PROVIDED MATERIAL section start

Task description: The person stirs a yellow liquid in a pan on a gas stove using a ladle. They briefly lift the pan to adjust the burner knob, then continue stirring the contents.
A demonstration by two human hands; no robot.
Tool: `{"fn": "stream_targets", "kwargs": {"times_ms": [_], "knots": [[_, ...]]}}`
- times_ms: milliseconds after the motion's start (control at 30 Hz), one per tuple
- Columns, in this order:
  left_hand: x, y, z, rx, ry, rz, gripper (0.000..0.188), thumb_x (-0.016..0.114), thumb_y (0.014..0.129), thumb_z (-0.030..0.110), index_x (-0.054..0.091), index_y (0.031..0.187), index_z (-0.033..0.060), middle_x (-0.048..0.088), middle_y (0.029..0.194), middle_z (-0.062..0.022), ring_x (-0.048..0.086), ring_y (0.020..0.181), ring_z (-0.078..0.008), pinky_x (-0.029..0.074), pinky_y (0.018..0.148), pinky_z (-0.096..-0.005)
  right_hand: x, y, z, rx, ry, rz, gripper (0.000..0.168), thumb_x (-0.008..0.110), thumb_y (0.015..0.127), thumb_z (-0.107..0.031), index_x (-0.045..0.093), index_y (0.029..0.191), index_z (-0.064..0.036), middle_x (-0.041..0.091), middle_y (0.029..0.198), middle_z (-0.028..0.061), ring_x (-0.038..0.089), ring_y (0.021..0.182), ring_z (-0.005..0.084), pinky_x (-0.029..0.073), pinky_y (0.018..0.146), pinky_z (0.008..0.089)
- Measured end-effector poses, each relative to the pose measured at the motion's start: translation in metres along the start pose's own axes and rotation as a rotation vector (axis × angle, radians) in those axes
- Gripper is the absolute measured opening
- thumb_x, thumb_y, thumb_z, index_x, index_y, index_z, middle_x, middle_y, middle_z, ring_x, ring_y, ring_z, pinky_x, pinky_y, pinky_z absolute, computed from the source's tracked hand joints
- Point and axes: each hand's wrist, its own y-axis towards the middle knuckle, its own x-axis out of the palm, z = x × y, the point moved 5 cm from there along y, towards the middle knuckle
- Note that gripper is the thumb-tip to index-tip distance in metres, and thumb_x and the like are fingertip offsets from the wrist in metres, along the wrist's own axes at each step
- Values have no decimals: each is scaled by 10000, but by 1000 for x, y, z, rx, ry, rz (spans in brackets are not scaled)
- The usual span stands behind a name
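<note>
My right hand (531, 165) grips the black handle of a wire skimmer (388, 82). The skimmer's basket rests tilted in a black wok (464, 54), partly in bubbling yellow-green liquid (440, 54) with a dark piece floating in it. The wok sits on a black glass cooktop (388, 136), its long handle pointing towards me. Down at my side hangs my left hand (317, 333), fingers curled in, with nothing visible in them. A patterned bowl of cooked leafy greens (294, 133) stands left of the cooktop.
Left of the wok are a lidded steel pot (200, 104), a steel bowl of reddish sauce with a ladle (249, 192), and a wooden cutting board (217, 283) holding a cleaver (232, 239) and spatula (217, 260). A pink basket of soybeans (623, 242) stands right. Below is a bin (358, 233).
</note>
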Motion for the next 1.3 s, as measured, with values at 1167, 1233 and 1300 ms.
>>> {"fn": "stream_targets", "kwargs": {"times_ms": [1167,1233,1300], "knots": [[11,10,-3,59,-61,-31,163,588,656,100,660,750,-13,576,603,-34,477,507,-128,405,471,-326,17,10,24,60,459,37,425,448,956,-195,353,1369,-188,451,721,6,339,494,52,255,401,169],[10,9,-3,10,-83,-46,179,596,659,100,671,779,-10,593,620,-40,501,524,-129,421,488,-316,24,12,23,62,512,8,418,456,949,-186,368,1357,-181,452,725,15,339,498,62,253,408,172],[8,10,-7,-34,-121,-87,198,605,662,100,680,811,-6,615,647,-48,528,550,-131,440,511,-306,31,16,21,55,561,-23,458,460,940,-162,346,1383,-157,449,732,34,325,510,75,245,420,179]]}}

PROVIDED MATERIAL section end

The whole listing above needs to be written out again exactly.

Task description: The person stirs a yellow liquid in a pan on a gas stove using a ladle. They briefly lift the pan to adjust the burner knob, then continue stirring the contents.
A demonstration by two human hands; no robot.
Tool: `{"fn": "stream_targets", "kwargs": {"times_ms": [_], "knots": [[_, ...]]}}`
- times_ms: milliseconds after the motion's start (control at 30 Hz), one per tuple
- Columns, in this order:
  left_hand: x, y, z, rx, ry, rz, gripper (0.000..0.188), thumb_x (-0.016..0.114), thumb_y (0.014..0.129), thumb_z (-0.030..0.110), index_x (-0.054..0.091), index_y (0.031..0.187), index_z (-0.033..0.060), middle_x (-0.048..0.088), middle_y (0.029..0.194), middle_z (-0.062..0.022), ring_x (-0.048..0.086), ring_y (0.020..0.181), ring_z (-0.078..0.008), pinky_x (-0.029..0.074), pinky_y (0.018..0.148), pinky_z (-0.096..-0.005)
  right_hand: x, y, z, rx, ry, rz, gripper (0.000..0.168), thumb_x (-0.008..0.110), thumb_y (0.015..0.127), thumb_z (-0.107..0.031), index_x (-0.045..0.093), index_y (0.029..0.191), index_z (-0.064..0.036), middle_x (-0.041..0.091), middle_y (0.029..0.198), middle_z (-0.028..0.061), ring_x (-0.038..0.089), ring_y (0.021..0.182), ring_z (-0.005..0.084), pinky_x (-0.029..0.073), pinky_y (0.018..0.146), pinky_z (0.008..0.089)
- Measured end-effector poses, each relative to the pose measured at the motion's start: translation in metres along the start pose's own axes and rotation as a rotation vector (axis × angle, radians) in those axes
- Gripper is the absolute measured opening
- thumb_x, thumb_y, thumb_z, index_x, index_y, index_z, middle_x, middle_y, middle_z, ring_x, ring_y, ring_z, pinky_x, pinky_y, pinky_z absolute, computed from the source's tracked hand joints
- Point and axes: each hand's wrist, its own y-axis towards the middle knuckle, its own x-axis out of the palm, z = x × y, the point moved 5 cm from there along y, towards the middle knuckle
- Note that gripper is the thumb-tip to index-tip distance in metres, and thumb_x and the like are fingertip offsets from the wrist in metres, along the wrist's own axes at each step
- Values have no decimals: each is scaled by 10000, but by 1000 for x, y, z, rx, ry, rz (spans in brackets are not scaled)
- The usual span stands behind a name
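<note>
My right hand (531, 165) grips the black handle of a wire skimmer (388, 82). The skimmer's basket rests tilted in a black wok (464, 54), partly in bubbling yellow-green liquid (440, 54) with a dark piece floating in it. The wok sits on a black glass cooktop (388, 136), its long handle pointing towards me. Down at my side hangs my left hand (317, 333), fingers curled in, with nothing visible in them. A patterned bowl of cooked leafy greens (294, 133) stands left of the cooktop.
Left of the wok are a lidded steel pot (200, 104), a steel bowl of reddish sauce with a ladle (249, 192), and a wooden cutting board (217, 283) holding a cleaver (232, 239) and spatula (217, 260). A pink basket of soybeans (623, 242) stands right. Below is a bin (358, 233).
</note>
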Motion for the next 1.3 s, as measured, with values at 1167, 1233 and 1300 ms.
>>> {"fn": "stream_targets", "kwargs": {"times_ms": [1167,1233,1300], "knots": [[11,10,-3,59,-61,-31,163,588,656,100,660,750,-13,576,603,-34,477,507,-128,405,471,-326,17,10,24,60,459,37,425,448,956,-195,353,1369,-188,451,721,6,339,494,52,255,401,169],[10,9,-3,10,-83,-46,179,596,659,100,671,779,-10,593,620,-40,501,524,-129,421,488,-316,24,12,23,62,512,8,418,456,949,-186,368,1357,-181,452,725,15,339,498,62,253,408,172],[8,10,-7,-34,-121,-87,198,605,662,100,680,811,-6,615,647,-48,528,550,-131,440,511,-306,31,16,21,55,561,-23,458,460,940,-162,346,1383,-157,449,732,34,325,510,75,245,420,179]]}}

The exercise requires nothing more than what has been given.